=== REQUIRED ACTION ===
Look through the lines below; wherever the word "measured" appears, copy that line.

★ ★ ★ ★ ★

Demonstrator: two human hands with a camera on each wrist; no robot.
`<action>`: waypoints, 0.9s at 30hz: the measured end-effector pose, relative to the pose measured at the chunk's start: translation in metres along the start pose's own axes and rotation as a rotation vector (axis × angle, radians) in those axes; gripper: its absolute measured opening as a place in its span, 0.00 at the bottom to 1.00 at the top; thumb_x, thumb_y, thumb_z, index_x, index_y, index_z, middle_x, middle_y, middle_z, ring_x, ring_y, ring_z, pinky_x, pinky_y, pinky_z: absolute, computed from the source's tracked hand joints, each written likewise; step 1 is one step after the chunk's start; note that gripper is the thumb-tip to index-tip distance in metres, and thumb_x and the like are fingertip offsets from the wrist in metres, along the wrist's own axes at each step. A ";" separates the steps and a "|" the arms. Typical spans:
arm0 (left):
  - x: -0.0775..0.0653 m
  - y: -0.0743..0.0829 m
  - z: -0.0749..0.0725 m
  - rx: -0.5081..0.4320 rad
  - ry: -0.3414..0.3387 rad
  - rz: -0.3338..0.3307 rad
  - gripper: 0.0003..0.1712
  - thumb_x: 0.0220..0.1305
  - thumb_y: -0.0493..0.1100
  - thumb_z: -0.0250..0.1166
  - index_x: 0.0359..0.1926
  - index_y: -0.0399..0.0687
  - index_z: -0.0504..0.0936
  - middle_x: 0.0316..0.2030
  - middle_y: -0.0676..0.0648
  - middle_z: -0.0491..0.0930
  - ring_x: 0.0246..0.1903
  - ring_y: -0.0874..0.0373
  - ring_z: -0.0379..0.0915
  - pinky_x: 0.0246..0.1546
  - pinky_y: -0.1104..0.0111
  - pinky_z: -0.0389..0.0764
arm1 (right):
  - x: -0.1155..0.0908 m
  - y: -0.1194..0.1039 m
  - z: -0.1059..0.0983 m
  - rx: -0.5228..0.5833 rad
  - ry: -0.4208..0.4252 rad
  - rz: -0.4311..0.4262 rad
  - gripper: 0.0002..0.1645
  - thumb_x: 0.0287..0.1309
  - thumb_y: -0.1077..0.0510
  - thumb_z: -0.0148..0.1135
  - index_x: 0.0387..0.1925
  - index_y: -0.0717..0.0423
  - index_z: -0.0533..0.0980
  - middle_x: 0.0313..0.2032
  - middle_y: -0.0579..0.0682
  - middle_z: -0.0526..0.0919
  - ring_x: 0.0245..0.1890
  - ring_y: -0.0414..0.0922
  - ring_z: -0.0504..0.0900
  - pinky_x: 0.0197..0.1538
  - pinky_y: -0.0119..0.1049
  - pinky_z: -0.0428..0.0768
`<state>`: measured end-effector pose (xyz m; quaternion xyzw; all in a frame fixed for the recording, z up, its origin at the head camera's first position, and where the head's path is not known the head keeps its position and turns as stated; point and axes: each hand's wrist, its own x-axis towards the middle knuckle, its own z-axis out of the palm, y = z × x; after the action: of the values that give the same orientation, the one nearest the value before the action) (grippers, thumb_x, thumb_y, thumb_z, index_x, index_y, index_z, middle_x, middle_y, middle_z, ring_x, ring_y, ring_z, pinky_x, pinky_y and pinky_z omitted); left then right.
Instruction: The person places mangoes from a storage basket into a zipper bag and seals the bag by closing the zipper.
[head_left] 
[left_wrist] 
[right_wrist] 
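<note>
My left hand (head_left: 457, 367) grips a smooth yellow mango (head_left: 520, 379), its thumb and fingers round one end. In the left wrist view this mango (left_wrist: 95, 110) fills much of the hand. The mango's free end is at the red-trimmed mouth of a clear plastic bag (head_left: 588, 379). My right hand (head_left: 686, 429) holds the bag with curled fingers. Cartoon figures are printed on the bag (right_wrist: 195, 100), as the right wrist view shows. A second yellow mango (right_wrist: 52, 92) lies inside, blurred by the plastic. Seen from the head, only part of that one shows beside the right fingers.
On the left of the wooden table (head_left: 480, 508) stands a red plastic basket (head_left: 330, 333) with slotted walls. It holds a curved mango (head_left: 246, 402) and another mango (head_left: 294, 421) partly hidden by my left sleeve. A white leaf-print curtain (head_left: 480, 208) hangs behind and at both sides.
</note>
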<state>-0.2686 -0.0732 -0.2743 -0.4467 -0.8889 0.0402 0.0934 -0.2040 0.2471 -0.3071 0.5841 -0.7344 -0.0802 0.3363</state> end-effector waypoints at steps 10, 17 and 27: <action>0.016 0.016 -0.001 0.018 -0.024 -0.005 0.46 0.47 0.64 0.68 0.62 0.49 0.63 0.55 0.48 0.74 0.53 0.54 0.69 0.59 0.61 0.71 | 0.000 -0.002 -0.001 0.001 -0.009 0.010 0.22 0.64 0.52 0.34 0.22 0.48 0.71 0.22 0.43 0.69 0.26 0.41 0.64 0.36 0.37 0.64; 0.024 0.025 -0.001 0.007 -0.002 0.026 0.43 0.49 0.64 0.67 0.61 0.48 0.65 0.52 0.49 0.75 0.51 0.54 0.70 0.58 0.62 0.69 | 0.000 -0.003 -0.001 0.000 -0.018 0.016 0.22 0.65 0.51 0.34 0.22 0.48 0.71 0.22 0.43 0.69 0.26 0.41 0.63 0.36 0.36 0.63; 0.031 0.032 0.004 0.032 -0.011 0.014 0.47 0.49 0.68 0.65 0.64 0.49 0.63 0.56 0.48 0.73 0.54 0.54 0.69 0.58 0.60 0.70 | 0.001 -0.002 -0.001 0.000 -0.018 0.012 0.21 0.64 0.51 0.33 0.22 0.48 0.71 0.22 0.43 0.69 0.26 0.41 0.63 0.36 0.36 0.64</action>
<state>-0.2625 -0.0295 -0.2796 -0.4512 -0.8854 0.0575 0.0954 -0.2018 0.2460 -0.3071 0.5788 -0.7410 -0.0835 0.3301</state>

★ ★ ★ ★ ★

=== WRITTEN RESPONSE ===
`<action>`: waypoints, 0.9s at 30hz: the measured end-effector pose, relative to the pose measured at the chunk's start: translation in metres along the start pose's own axes and rotation as a rotation vector (axis × angle, radians) in those axes; gripper: its absolute measured opening as a place in its span, 0.00 at the bottom to 1.00 at the top; thumb_x, thumb_y, thumb_z, index_x, index_y, index_z, middle_x, middle_y, middle_z, ring_x, ring_y, ring_z, pinky_x, pinky_y, pinky_z: absolute, computed from the source's tracked hand joints, each written likewise; step 1 is one step after the chunk's start; note that gripper is the thumb-tip to index-tip distance in metres, and thumb_x and the like are fingertip offsets from the wrist in metres, along the wrist's own axes at each step. A ";" separates the steps and a "|" the arms. Typical spans:
`<state>`: measured end-effector pose (xyz m; quaternion xyzw; all in a frame fixed for the recording, z up, its origin at the head camera's first position, and where the head's path is not known the head keeps its position and turns as stated; point and axes: each hand's wrist, its own x-axis towards the middle knuckle, its own z-axis out of the palm, y = z × x; after the action: of the values that give the same orientation, the one nearest the value before the action) (grippers, thumb_x, thumb_y, thumb_z, index_x, index_y, index_z, middle_x, middle_y, middle_z, ring_x, ring_y, ring_z, pinky_x, pinky_y and pinky_z omitted); left then right.

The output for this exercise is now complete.